§ What is needed
Reproduce each line below precisely. Drop the pictures.

§ Data below
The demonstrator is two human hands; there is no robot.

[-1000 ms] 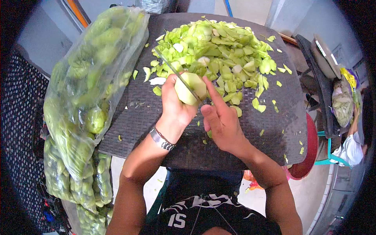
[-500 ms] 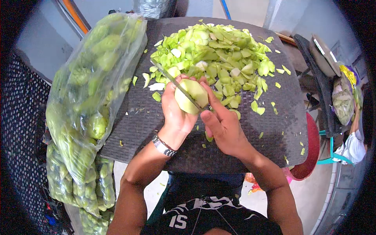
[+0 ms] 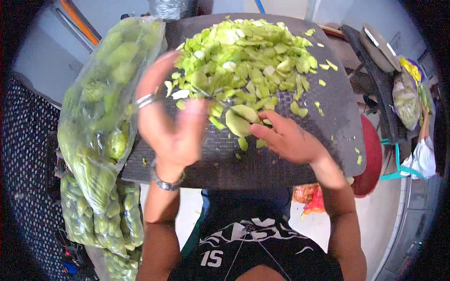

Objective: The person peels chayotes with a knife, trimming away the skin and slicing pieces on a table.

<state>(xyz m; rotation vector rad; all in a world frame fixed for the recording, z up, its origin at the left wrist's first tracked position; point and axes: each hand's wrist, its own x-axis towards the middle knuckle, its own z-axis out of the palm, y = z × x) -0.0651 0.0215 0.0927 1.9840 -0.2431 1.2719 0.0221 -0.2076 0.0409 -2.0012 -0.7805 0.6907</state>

§ Your response
The demonstrator is two human hands; there is no robot.

[-1000 ms] 
[-500 ms] 
[+0 ms] 

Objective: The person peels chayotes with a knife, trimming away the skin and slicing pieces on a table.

<state>(xyz m; rotation vector rad; all in a world frame fixed for the recording, z up, its origin at the left wrist's first tracked position; point and axes: each hand's wrist, its own x-axis towards the middle knuckle, its own z-axis out of the palm, y = z × x) -0.0651 0.0215 0.0927 1.9840 -0.2431 1.2719 0.0221 -0.2076 0.0409 -2.0012 -0.7805 0.6907</state>

Nothing further remains in the output.